Copy out, word for word, the lines from the start of the data below through the line containing "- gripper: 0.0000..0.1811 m", and no others.

LISTED ENTRIES:
* * *
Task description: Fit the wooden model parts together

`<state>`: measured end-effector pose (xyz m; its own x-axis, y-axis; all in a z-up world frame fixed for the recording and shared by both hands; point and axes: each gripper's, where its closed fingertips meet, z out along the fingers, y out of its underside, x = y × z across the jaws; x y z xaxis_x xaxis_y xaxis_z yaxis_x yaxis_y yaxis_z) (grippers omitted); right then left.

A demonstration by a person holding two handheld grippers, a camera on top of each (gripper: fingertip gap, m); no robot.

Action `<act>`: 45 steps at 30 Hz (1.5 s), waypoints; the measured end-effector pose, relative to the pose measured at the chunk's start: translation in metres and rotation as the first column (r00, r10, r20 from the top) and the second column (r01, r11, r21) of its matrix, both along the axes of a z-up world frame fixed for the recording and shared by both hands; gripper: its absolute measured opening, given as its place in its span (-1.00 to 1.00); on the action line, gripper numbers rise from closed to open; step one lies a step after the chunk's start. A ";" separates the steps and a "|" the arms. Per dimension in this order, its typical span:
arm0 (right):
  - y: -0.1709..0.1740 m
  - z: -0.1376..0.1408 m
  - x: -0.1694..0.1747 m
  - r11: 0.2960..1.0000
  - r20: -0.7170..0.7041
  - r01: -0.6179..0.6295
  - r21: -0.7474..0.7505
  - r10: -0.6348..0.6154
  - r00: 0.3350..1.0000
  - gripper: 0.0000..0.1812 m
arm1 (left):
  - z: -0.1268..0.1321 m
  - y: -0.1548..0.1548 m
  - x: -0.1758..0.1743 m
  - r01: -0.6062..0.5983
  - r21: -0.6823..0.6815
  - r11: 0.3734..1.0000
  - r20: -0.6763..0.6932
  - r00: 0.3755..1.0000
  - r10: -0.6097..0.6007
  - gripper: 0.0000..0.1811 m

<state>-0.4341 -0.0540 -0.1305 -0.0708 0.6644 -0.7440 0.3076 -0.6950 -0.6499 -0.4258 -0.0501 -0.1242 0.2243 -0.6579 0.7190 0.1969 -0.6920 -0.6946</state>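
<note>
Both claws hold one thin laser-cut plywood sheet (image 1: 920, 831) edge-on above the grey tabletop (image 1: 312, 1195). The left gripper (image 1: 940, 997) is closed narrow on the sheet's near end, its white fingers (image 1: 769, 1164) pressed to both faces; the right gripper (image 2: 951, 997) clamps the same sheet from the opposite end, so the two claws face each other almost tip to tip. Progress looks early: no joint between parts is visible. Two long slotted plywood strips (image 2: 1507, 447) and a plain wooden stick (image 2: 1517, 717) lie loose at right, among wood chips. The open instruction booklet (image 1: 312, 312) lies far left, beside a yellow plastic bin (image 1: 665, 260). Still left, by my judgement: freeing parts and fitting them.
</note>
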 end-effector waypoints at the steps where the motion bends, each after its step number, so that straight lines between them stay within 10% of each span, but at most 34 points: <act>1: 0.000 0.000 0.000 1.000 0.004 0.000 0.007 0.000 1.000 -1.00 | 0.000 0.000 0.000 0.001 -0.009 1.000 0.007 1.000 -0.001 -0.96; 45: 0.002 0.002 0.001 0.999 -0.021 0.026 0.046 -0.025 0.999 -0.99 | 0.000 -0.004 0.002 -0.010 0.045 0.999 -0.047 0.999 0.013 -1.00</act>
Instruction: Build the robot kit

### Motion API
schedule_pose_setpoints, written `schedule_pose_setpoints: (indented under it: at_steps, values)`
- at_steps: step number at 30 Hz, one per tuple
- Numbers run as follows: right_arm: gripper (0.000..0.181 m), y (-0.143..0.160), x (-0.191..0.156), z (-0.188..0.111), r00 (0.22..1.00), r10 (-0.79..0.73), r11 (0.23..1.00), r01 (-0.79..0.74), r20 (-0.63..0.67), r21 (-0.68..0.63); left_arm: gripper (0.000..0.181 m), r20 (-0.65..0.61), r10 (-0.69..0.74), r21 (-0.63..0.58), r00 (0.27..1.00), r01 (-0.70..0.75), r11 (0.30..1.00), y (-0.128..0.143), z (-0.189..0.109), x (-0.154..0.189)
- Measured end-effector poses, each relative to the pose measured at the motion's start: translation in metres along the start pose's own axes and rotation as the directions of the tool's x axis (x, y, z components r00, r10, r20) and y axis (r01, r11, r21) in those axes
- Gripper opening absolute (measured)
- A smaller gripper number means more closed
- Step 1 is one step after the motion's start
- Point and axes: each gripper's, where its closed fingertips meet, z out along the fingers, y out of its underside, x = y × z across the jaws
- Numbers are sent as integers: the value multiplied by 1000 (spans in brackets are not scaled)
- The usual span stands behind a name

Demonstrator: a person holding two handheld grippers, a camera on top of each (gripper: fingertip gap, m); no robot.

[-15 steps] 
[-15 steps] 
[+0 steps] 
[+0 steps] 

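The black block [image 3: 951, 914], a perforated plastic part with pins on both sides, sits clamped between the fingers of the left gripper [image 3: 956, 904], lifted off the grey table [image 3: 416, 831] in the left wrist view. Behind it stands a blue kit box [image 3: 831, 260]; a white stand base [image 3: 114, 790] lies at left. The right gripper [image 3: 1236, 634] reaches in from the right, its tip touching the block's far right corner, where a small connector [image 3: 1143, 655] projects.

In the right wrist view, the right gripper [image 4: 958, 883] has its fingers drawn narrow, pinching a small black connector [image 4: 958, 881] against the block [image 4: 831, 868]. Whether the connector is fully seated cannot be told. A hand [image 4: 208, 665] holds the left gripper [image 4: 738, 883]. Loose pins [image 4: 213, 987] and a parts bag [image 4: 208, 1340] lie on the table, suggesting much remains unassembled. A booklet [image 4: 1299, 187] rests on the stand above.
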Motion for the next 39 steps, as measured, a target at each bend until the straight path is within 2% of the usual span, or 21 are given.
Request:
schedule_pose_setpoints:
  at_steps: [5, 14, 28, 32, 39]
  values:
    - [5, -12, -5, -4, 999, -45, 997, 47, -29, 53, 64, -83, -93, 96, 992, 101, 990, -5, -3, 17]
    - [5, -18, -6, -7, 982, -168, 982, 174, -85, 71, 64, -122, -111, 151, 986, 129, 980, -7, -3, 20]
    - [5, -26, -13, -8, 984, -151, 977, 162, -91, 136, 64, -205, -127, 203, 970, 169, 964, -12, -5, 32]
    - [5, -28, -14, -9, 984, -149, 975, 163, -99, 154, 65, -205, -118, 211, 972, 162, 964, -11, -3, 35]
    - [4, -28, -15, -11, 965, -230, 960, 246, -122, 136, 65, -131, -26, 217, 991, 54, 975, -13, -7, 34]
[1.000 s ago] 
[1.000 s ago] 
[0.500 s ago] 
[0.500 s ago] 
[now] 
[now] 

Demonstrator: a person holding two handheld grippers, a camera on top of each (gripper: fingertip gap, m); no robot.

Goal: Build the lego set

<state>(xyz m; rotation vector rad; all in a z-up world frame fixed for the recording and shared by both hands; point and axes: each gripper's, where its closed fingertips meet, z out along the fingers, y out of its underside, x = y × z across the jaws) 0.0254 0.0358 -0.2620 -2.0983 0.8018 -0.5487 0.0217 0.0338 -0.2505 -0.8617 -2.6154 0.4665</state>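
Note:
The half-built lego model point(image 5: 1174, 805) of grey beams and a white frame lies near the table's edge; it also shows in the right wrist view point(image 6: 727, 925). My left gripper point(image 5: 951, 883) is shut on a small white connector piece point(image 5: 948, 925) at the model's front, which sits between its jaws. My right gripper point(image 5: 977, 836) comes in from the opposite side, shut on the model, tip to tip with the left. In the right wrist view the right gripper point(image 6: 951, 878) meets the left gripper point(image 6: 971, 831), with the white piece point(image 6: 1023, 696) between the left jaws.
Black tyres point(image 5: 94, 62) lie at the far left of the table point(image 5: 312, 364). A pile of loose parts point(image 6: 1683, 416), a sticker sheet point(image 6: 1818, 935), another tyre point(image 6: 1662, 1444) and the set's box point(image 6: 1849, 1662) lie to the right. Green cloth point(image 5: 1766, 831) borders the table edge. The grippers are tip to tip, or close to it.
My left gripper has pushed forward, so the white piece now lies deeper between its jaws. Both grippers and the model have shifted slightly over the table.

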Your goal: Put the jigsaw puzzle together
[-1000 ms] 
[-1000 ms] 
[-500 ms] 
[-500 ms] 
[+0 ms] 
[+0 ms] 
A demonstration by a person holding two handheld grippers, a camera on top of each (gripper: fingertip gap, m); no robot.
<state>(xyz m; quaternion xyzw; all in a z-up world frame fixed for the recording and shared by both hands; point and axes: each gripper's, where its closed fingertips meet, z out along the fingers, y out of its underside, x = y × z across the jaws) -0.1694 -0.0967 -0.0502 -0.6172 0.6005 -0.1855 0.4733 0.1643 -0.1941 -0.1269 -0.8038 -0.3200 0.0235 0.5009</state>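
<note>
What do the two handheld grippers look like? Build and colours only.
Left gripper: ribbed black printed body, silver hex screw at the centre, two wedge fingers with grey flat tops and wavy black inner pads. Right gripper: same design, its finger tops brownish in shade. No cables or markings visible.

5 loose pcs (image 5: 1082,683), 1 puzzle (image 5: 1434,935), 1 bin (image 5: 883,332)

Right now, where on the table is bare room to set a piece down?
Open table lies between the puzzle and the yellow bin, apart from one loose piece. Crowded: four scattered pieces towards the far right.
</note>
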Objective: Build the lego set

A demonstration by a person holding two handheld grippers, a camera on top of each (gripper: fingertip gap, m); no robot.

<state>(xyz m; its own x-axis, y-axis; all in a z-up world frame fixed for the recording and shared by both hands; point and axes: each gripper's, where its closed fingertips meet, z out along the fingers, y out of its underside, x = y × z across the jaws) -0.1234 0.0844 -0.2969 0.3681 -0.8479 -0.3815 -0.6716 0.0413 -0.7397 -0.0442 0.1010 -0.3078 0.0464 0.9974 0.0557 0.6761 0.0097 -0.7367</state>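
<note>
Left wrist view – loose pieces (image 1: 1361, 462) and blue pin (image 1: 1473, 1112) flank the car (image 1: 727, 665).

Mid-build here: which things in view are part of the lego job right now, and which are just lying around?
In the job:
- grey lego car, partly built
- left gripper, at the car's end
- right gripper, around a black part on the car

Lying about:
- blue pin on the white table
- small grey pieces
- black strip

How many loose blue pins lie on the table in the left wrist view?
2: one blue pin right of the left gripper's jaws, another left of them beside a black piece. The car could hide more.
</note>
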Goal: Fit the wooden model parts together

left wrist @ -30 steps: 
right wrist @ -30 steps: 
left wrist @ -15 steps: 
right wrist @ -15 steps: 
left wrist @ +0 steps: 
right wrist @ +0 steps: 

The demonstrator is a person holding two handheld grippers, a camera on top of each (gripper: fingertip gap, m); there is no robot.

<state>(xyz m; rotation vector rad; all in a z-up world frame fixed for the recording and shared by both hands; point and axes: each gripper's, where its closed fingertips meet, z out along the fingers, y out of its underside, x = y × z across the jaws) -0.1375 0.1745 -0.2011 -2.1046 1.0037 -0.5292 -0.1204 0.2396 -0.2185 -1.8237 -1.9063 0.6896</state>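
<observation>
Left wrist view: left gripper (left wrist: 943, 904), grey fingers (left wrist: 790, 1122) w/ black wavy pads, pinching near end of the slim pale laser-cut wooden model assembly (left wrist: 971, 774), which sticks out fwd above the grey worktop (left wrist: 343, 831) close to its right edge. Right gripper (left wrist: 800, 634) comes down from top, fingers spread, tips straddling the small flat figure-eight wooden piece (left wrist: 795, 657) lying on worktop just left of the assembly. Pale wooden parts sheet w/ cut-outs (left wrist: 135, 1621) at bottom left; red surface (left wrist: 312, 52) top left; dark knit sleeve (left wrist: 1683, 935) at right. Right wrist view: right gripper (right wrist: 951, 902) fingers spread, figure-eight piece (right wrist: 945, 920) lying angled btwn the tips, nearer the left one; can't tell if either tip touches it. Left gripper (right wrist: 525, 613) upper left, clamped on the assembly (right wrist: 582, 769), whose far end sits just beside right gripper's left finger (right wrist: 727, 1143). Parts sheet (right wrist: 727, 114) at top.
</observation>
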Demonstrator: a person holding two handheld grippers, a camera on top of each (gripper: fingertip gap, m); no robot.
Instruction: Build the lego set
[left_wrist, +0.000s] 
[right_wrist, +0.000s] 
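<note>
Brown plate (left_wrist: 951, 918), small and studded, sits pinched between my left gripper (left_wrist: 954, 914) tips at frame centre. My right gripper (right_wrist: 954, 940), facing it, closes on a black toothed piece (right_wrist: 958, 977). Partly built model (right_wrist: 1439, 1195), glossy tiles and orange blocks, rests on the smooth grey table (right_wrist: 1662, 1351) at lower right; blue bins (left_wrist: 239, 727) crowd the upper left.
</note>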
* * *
SOLUTION:
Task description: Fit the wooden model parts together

`<state>`: measured end-effector pose (xyz m; its own x-axis, y-axis; all in a z-up world frame fixed for the recording and shared by both hands; point and axes: each gripper's, where its closed fingertips meet, z out along the fingers, y out of its underside, x = y × z across the jaws; x y z xaxis_x xaxis_y xaxis_z yaxis_x yaxis_y yaxis_z) (grippers omitted); right then left.

A demonstration by a person holding two handheld grippers, a camera on top of each (gripper: fingertip gap, m); no robot.

Action `<act>`: 45 steps at 30 Hz (1.5 s), waypoints; the measured end-effector pose, relative to the pose measured at the chunk's start: translation in metres and rotation as the first column (r00, r10, r20 from the top) and the second column (r01, r11, r21) of its matrix, both along the axes of a z-up world frame fixed for the recording and shared by both hands; gripper: its absolute measured opening, given as its place in its span (-1.00 to 1.00); on the action line, gripper numbers rise from closed to open; step one lies a step after the chunk's start. A ";" separates the steps and a "|" the arms. Per dimension in this order, its typical span:
arm0 (right):
  - y: -0.1709..0.1740 m
  - z: -0.1376..0.1408 m
  - x: -0.1694..0.1747 m
  - r11: 0.2960..1.0000
  - r20: -0.7170..0.7041
  - r01: -0.6179..0.6295
  - r21: -0.7474..0.7505
  - r10: -0.6348..0.6154
  - r00: 0.3350..1.0000
  - gripper: 0.0000..0.1812 m
arm1 (left):
  - z: -0.1268..0.1321 m
  - y: -0.1548..0.1548 m
  - x: -0.1758..0.1743 m
  - r01: -0.6062..0.5983
  - r21: -0.6823..0.6815
  - r11: 0.3734..1.0000
  - r20: -0.6763..0.6932
  - r00: 0.3755..1.0000
  - r10: -0.6097..0.6007
  - gripper: 0.0000..0.1811 m

This exercise has been fully answered.